Aim of the exercise: Search the entries for the word "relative" and pull out each line that has it.
+ + + + +
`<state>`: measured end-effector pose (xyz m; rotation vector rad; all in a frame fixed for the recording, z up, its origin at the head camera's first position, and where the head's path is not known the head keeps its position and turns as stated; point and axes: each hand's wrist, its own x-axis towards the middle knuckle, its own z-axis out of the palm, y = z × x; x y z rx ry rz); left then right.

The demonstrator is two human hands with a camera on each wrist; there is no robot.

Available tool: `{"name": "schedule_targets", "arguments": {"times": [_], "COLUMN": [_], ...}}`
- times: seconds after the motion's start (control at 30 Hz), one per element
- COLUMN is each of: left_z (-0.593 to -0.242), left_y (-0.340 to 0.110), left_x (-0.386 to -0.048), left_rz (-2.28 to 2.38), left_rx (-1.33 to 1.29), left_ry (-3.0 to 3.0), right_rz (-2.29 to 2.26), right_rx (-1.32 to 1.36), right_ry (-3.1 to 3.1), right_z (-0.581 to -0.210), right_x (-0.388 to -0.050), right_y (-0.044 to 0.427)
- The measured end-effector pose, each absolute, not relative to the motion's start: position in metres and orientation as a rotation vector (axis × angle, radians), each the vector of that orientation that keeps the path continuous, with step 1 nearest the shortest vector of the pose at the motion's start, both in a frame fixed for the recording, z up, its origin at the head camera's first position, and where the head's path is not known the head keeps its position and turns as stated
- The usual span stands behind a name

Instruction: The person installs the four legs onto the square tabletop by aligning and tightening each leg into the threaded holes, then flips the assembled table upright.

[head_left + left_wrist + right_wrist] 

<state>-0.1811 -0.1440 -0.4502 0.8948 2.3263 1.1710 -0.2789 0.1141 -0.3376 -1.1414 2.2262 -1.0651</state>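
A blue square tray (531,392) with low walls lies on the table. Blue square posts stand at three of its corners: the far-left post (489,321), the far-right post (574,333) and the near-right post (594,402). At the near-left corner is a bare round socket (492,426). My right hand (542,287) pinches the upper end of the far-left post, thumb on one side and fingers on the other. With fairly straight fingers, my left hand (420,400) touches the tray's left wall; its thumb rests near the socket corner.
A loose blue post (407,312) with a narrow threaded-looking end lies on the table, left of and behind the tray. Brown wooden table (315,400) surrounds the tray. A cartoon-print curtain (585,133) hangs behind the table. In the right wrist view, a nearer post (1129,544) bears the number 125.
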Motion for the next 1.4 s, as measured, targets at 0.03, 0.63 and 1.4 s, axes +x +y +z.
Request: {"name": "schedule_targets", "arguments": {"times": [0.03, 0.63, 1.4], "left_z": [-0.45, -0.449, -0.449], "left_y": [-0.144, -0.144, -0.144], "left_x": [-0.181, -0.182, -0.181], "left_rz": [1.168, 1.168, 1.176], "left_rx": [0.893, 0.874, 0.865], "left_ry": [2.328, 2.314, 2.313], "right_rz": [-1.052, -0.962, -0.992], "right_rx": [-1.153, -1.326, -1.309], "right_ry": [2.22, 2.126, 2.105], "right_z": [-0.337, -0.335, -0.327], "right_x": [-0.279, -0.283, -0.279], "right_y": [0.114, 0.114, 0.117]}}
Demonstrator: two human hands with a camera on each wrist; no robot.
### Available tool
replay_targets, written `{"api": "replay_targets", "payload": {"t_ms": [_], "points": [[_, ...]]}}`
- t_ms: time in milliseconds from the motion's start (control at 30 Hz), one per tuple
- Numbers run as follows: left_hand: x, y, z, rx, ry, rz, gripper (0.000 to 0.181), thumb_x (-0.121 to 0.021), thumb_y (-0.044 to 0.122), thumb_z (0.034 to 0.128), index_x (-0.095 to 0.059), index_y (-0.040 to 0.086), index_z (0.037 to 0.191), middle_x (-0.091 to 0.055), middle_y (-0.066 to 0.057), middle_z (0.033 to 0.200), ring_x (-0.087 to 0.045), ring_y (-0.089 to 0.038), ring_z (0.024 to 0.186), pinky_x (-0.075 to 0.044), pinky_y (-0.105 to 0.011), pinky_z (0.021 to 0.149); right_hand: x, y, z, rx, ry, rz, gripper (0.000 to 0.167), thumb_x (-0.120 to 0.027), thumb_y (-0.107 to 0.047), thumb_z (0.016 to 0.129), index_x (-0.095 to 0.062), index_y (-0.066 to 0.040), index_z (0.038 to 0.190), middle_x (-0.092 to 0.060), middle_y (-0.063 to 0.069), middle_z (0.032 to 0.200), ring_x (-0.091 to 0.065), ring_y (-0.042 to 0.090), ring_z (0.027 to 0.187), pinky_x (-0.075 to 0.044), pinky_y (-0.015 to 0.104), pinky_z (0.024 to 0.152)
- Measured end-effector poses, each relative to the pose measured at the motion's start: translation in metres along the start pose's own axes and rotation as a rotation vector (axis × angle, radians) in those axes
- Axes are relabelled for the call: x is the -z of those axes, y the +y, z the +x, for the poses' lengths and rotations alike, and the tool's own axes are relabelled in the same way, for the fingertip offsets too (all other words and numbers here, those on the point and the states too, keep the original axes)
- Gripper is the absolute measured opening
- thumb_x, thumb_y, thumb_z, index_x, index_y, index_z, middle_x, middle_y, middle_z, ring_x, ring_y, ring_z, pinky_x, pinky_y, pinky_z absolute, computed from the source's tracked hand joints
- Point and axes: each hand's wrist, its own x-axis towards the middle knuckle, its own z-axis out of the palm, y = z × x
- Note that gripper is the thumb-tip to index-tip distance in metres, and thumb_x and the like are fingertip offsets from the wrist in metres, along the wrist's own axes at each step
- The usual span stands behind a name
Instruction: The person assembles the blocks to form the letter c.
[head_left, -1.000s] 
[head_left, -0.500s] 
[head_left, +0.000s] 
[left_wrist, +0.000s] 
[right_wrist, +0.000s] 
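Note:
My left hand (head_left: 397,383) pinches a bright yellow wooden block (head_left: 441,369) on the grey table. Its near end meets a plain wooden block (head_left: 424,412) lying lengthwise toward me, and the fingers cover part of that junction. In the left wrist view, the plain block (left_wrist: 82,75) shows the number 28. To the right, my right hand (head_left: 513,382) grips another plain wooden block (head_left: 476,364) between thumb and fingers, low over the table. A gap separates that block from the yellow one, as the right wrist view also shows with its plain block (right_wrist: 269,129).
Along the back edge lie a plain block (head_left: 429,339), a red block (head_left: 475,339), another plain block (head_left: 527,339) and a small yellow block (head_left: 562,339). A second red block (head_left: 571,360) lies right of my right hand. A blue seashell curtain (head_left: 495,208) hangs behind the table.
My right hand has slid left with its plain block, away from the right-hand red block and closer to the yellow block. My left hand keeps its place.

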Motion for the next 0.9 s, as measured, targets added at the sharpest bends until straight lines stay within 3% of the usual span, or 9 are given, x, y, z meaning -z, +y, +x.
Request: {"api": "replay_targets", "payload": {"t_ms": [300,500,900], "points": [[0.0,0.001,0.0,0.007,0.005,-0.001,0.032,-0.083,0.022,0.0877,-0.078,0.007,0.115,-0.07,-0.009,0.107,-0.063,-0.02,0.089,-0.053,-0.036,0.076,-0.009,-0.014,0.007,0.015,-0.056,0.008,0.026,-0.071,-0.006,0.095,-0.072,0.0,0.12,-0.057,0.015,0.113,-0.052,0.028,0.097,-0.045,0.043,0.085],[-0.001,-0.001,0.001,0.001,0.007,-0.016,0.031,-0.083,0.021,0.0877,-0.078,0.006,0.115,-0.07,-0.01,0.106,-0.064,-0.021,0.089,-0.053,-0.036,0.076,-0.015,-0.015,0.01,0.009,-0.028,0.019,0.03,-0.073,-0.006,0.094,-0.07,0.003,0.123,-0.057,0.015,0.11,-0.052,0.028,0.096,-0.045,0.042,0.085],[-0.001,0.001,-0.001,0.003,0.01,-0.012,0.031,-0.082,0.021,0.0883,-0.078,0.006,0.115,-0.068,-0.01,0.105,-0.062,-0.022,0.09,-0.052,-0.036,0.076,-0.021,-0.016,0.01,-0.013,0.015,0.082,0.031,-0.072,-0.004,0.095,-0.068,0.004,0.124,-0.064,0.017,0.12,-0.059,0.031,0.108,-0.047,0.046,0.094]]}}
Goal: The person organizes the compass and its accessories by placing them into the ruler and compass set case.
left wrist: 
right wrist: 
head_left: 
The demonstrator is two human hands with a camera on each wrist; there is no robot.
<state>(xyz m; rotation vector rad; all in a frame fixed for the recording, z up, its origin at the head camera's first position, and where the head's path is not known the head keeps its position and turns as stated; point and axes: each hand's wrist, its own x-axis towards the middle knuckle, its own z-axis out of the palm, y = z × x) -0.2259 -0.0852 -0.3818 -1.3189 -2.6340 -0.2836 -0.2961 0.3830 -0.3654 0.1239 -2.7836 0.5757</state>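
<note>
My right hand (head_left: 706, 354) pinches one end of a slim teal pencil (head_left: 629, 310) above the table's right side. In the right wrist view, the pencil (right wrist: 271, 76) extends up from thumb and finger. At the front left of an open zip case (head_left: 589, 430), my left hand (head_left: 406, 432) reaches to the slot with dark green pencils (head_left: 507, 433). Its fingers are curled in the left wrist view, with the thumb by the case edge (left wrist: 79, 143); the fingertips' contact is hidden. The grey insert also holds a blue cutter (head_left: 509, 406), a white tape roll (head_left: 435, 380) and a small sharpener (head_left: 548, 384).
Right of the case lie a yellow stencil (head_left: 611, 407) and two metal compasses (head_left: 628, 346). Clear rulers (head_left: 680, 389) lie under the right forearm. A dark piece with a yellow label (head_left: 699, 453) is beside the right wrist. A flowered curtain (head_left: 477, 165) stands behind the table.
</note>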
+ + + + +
Response to the exercise:
- The measured end-effector pose, each absolute, not relative to the motion's start: position in metres and orientation as a rotation vector (axis × angle, radians), each the vector of that orientation that keeps the path continuous, with step 1 nearest the shortest vector of the pose at the motion's start, both in a frame fixed for the recording, z up, its origin at the head camera's first position, and where the head's path is not known the head keeps its position and turns as stated
- Measured end-effector poses, each relative to the pose measured at the motion's start: translation in metres along the start pose's own axes and rotation as a rotation vector (axis × angle, radians) in those axes

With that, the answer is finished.